Beranda / Ekologi Terapan/Inovasi Hayati / Inovasi Mikroba 'Pengikat CO2' Dapat Mengubah Limbah Gas Pab...
Ekologi Terapan/Inovasi Hayati

Inovasi Mikroba 'Pengikat CO2' Dapat Mengubah Limbah Gas Pabrik Pupuk menjadi Protein untuk Pakan

Inovasi Mikroba 'Pengikat CO2' Dapat Mengubah Limbah Gas Pabrik Pupuk menjadi Protein untuk Pakan
Pabrik pupuk urea di Indonesia sering menghasilkan emisi gas CO2 sebagai limbah.
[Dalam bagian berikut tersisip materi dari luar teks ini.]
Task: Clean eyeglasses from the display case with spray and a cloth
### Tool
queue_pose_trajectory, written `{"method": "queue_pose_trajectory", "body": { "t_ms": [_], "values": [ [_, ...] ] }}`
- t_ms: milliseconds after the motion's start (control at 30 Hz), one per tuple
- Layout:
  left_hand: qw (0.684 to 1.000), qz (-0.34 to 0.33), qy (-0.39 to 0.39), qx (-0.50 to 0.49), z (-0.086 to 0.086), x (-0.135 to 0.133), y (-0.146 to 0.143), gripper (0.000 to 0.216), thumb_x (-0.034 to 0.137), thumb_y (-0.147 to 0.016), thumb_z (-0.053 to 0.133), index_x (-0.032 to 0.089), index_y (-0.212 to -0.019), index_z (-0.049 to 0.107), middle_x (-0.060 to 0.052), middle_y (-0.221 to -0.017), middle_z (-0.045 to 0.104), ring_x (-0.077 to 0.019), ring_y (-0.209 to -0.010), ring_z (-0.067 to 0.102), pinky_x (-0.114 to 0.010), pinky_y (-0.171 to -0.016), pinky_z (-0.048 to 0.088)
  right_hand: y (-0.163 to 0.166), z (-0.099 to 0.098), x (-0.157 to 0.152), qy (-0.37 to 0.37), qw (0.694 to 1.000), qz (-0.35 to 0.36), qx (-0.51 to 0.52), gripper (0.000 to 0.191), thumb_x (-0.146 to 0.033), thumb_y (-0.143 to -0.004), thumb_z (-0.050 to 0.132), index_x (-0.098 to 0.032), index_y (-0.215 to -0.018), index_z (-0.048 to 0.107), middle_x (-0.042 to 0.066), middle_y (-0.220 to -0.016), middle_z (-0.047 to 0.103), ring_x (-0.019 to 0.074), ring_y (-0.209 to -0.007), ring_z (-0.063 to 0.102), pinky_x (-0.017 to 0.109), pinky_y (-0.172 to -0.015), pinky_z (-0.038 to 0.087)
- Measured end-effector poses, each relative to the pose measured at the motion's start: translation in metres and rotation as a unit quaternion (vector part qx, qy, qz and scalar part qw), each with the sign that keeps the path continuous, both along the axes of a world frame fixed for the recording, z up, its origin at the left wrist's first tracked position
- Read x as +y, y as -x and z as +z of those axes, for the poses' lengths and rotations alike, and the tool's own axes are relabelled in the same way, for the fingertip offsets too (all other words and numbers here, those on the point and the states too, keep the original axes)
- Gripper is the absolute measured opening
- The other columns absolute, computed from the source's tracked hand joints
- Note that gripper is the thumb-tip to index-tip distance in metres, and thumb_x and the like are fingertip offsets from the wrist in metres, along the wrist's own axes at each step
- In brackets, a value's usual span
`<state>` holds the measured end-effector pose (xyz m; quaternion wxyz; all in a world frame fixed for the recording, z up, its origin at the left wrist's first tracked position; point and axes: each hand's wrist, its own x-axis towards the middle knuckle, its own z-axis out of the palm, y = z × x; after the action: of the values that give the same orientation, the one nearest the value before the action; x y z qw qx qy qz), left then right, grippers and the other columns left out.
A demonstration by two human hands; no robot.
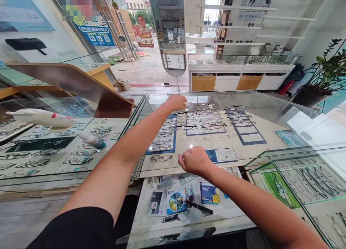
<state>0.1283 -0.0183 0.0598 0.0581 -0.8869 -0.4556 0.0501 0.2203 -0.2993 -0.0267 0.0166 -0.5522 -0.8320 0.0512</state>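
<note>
My left hand reaches to the far side of the glass display case, near the back row of eyeglasses. Its fingers are curled closed, and whatever they may hold is hidden. Nearer to me, my right hand makes a fist above the case's front part, thumb side towards the left. I cannot make out anything inside that fist. Close to it on the left is a single pair of glasses. A blue and white card lies to its right. More frames lie in rows on blue-edged trays.
Below the case, an open drawer holds leaflets and a black pen. A white spray bottle and a white rocket-shaped object are at left. Another glasses case borders the right; a standing mirror is beyond.
</note>
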Motion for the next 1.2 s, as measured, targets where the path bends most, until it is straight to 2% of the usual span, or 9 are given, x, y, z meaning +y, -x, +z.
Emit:
{"method": "queue_pose_trajectory", "body": {
  "t_ms": [200, 400, 567, 700, 767, 833, 933, 1067, 1200],
  "values": [
    [0.999, 0.031, 0.021, 0.004, -0.005, 0.015, -0.014, 0.033, 0.037, -0.086, 0.072, 0.021, -0.11, 0.088, -0.016, -0.115, 0.085, -0.0343, -0.111, 0.074, -0.037, -0.089, 0.054, 0.0, -0.001, 0.0, -0.002, 1.0, 0.001, -0.001, 0.059, -0.036, -0.118, 0.042, -0.014, -0.096, 0.092, 0.017, -0.093, 0.089, 0.0282, -0.084, 0.085, 0.034, -0.063, 0.038],
    [0.999, 0.038, 0.016, -0.023, -0.005, 0.01, -0.018, 0.029, 0.035, -0.087, 0.072, 0.021, -0.108, 0.087, -0.016, -0.117, 0.084, -0.035, -0.115, 0.075, -0.037, -0.092, 0.055, 0.001, -0.001, 0.001, -0.001, 1.0, 0.006, -0.007, 0.059, -0.036, -0.118, 0.041, -0.012, -0.099, 0.092, 0.018, -0.095, 0.09, 0.0294, -0.087, 0.086, 0.034, -0.066, 0.043],
    [0.995, 0.026, -0.001, -0.091, 0.017, -0.012, -0.014, 0.024, 0.035, -0.088, 0.074, 0.02, -0.102, 0.086, -0.016, -0.117, 0.084, -0.0353, -0.12, 0.074, -0.037, -0.096, 0.054, 0.0, 0.001, 0.001, -0.007, 1.0, 0.0, -0.026, 0.06, -0.037, -0.118, 0.04, -0.014, -0.102, 0.093, 0.018, -0.097, 0.09, 0.0309, -0.091, 0.088, 0.035, -0.067, 0.047],
    [0.98, 0.011, -0.003, -0.2, 0.037, -0.051, -0.002, 0.034, 0.044, -0.096, 0.066, 0.019, -0.111, 0.085, -0.011, -0.115, 0.083, -0.0286, -0.105, 0.074, -0.032, -0.084, 0.052, -0.001, 0.001, 0.001, -0.016, 0.999, -0.009, -0.037, 0.06, -0.038, -0.119, 0.041, -0.015, -0.103, 0.094, 0.019, -0.097, 0.09, 0.03, -0.091, 0.088, 0.034, -0.068, 0.048],
    [0.944, 0.002, 0.044, -0.327, 0.042, -0.079, 0.007, 0.039, 0.051, -0.097, 0.066, 0.018, -0.11, 0.083, -0.008, -0.102, 0.08, -0.0229, -0.088, 0.07, -0.031, -0.074, 0.049, -0.002, 0.0, 0.002, -0.023, 0.999, -0.01, -0.041, 0.06, -0.039, -0.119, 0.042, -0.016, -0.101, 0.094, 0.018, -0.096, 0.09, 0.0292, -0.09, 0.088, 0.033, -0.069, 0.048],
    [0.877, -0.001, 0.126, -0.463, 0.043, -0.11, 0.019, 0.042, 0.057, -0.09, 0.076, 0.017, -0.102, 0.079, -0.005, -0.086, 0.071, -0.0175, -0.073, 0.06, -0.03, -0.066, 0.045, -0.004, -0.001, 0.002, -0.031, 0.998, -0.013, -0.045, 0.06, -0.039, -0.118, 0.043, -0.016, -0.1, 0.094, 0.018, -0.095, 0.091, 0.0284, -0.09, 0.088, 0.032, -0.069, 0.047],
    [0.804, 0.009, 0.22, -0.552, 0.037, -0.156, 0.037, 0.046, 0.06, -0.079, 0.088, 0.019, -0.096, 0.074, 0.0, -0.074, 0.058, -0.0132, -0.065, 0.049, -0.027, -0.059, 0.039, -0.006, -0.003, 0.003, -0.044, 0.998, -0.017, -0.048, 0.059, -0.037, -0.118, 0.043, -0.015, -0.101, 0.095, 0.02, -0.098, 0.091, 0.0284, -0.094, 0.088, 0.032, -0.072, 0.046],
    [0.752, 0.032, 0.265, -0.602, 0.023, -0.203, 0.058, 0.051, 0.062, -0.076, 0.092, 0.021, -0.099, 0.07, -0.003, -0.086, 0.069, -0.0118, -0.068, 0.052, -0.024, -0.057, 0.039, -0.009, -0.006, 0.003, -0.058, 0.997, -0.025, -0.044, 0.059, -0.037, -0.118, 0.043, -0.015, -0.102, 0.095, 0.022, -0.098, 0.09, 0.0291, -0.095, 0.087, 0.033, -0.072, 0.044],
    [0.711, 0.046, 0.287, -0.64, 0.004, -0.233, 0.072, 0.059, 0.068, -0.073, 0.093, 0.023, -0.1, 0.066, -0.004, -0.1, 0.077, -0.0096, -0.067, 0.052, -0.022, -0.056, 0.038, -0.012, -0.006, 0.003, -0.069, 0.997, -0.028, -0.027, 0.057, -0.037, -0.116, 0.048, -0.015, -0.092, 0.094, 0.02, -0.093, 0.09, 0.0272, -0.089, 0.084, 0.033, -0.07, 0.037]
  ]
}}
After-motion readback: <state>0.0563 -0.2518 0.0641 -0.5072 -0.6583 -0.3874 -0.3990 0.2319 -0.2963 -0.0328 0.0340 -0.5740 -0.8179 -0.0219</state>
Inovasi berbasis mikroba menawarkan solusi bioremediasi yang mengubah gas ini menjadi protein. Mikroba khusus yang 'mengikat' CO2 dikembangkan melalui penelitian bioteknologi, memanfaatkan gas limbah sebagai substrat untuk menghasilkan protein mikrobial dalam bioreaktor. Protein ini kemudian dapat diolah menjadi bahan pakan ternak atau ikan yang bernilai tinggi. Dampak dari inovasi ini berlapis: lingkungan karena mengurangi emisi CO2 industri, ekonomi karena mengubah limbah menjadi produk bernilai (protein pakan), dan sosial karena mengurangi ketergantungan pada impor pakan konvensional. Sistem ini juga membantu perusahaan pupuk dalam mencapai target net-zero emission. Potensi replikasi sangat besar, terutama di negara-negara dengan industri pupuk atau fermentasi yang menghasilkan CO2. Teknologi ini dapat dikembangkan skala industri, menciptakan ekosistem circular economy dari limbah gas. Penelitian lanjutan diperlukan untuk optimalisasi strain mikroba dan efisiensi proses.